ECLI:NL:RBBRE:2012:BX8194
Rechtbank Breda
- Eerste aanleg - enkelvoudig
- Rechtspraak.nl
Beroep tegen ambtshalve herziening WOZ-waarde en onroerende-zaakbelastingen
In deze zaak heeft belanghebbende beroep ingesteld tegen een brief van de heffingsambtenaar van de gemeente Tilburg, waarin een aanvulling op de uitspraak van de bezwaar waardebeschikking 2011 werd gedaan. De rechtbank Breda heeft op 28 juni 2012 uitspraak gedaan in deze zaak, waarbij het beroep van belanghebbende niet-ontvankelijk werd verklaard.
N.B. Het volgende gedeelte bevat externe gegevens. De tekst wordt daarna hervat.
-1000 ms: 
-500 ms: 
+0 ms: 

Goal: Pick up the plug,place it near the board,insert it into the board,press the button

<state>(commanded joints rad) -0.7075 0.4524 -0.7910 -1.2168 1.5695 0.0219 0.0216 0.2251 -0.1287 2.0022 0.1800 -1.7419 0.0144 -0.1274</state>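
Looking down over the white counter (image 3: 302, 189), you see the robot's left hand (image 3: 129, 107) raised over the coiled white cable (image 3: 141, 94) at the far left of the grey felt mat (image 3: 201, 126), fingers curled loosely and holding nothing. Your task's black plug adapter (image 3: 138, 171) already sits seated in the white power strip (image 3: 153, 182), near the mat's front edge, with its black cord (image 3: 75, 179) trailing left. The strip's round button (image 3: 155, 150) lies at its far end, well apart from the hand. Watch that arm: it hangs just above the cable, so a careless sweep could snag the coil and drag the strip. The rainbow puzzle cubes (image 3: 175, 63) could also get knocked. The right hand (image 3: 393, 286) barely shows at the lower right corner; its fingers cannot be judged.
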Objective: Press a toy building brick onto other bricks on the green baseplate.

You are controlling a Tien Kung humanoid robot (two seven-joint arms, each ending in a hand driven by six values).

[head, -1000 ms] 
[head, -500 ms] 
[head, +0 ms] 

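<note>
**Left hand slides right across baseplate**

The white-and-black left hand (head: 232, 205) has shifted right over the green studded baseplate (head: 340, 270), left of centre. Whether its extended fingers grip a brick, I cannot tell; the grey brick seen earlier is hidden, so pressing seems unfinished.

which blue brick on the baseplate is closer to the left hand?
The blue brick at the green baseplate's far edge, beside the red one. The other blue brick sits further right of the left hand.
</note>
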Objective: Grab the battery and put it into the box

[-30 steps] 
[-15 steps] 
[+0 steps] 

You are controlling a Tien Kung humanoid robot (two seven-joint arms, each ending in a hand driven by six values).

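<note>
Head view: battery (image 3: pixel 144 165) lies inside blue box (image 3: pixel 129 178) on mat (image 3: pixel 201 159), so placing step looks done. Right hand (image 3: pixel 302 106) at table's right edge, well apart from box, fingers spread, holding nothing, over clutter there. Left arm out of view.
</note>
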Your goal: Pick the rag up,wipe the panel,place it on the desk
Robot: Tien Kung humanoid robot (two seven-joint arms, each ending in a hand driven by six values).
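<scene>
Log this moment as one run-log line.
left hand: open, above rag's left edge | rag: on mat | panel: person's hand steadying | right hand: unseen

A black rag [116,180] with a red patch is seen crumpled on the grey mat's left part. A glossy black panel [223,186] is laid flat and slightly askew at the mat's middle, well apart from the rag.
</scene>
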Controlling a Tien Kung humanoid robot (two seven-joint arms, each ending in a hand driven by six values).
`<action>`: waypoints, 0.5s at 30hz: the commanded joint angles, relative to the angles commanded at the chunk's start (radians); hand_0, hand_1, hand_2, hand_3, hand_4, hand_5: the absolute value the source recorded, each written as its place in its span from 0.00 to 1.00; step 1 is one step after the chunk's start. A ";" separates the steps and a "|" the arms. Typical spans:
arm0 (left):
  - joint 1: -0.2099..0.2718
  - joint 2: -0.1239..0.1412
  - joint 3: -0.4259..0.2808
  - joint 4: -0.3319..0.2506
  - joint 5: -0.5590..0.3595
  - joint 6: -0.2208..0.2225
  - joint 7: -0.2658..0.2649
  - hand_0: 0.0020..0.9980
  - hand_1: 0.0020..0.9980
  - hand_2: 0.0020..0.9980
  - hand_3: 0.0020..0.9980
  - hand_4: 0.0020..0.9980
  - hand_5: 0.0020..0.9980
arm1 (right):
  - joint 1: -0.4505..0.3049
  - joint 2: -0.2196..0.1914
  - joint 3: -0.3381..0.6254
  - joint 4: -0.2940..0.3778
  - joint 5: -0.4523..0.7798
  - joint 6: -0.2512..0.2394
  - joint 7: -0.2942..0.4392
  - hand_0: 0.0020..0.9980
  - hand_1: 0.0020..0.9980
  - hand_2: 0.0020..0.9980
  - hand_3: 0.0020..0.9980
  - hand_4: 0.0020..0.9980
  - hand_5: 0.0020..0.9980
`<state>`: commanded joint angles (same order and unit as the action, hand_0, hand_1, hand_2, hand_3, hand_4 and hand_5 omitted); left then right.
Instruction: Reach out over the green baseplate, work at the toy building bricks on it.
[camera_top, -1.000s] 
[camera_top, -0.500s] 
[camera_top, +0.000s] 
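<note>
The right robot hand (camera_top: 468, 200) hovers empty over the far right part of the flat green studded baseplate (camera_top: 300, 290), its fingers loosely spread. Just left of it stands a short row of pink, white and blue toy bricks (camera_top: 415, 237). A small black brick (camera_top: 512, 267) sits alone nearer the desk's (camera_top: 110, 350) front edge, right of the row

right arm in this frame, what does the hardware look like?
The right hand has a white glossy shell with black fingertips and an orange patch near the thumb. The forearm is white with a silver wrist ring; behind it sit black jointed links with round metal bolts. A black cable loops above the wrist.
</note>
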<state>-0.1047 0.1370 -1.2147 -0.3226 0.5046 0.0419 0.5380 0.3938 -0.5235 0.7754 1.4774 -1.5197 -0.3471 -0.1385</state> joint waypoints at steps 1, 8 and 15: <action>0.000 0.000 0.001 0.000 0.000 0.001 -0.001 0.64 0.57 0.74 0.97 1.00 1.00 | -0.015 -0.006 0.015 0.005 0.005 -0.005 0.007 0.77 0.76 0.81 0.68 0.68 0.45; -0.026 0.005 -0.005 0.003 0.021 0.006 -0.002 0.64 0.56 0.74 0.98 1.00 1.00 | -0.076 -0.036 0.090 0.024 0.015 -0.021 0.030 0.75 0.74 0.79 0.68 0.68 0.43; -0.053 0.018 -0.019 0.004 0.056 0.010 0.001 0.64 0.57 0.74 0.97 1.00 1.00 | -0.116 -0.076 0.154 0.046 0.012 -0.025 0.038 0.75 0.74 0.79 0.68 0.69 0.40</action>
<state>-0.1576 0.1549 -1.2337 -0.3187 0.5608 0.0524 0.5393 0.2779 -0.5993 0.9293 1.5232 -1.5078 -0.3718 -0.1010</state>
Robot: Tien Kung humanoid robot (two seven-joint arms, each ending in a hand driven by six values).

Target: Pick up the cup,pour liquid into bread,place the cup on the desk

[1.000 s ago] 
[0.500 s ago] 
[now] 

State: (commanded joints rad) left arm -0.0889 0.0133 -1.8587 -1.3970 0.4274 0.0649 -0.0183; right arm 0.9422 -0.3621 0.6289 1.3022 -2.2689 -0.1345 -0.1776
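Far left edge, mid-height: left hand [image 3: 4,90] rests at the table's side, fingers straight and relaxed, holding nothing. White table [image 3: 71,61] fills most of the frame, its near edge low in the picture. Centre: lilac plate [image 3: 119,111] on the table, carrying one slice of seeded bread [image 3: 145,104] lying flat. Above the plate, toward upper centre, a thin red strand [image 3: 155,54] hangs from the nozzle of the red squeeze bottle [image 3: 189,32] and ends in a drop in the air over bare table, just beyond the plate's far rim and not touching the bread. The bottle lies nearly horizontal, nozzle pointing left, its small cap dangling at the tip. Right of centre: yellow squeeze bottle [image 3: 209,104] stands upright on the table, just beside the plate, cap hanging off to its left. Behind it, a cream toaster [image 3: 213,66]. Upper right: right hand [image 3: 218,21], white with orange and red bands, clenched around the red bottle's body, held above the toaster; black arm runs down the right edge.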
De rechtbank overweegt dat de brief van de heffingsambtenaar moet worden aangemerkt als een ambtshalve herziening van de WOZ-waarde over de jaren 2008, 2009 en 2010. Tegen een dergelijke herziening staat geen beroep open bij de belastingrechter, wat betekent dat belanghebbende geen grieven had tegen de vastgestelde WOZ-waarde voor het jaar 2011, waardoor het beroep om die reden niet-ontvankelijk werd verklaard.
De rechtbank erkent dat de titel van de brief, "Aanvulling uitspraak Bezwaar waardebeschikking 2011", tot verwarring heeft geleid bij belanghebbende, wat de reden was voor het indienen van het beroep. De rechtbank heeft de heffingsambtenaar dan ook veroordeeld tot vergoeding van het griffierecht aan belanghebbende. De uitspraak van de heffingsambtenaar op bezwaar van 29 december 2011 had de WOZ-waarde voor 2011 verlaagd tot € 414.000, maar belanghebbende had geen grieven tegen deze beslissing. Het onderzoek ter zitting vond plaats op 14 juni 2012, waar belanghebbende en een gemachtigde van de heffingsambtenaar aanwezig waren.
De rechtbank concludeert dat er geen aanleiding is voor een proceskostenveroordeling, aangezien niet is aangetoond dat belanghebbende kosten heeft gemaakt die voor vergoeding in aanmerking komen. De uitspraak is openbaar uitgesproken in aanwezigheid van de griffier, mr. drs. I.E. Rijsdijk-van Eerd, en is op 12 juli 2012 aangetekend verzonden aan de partijen.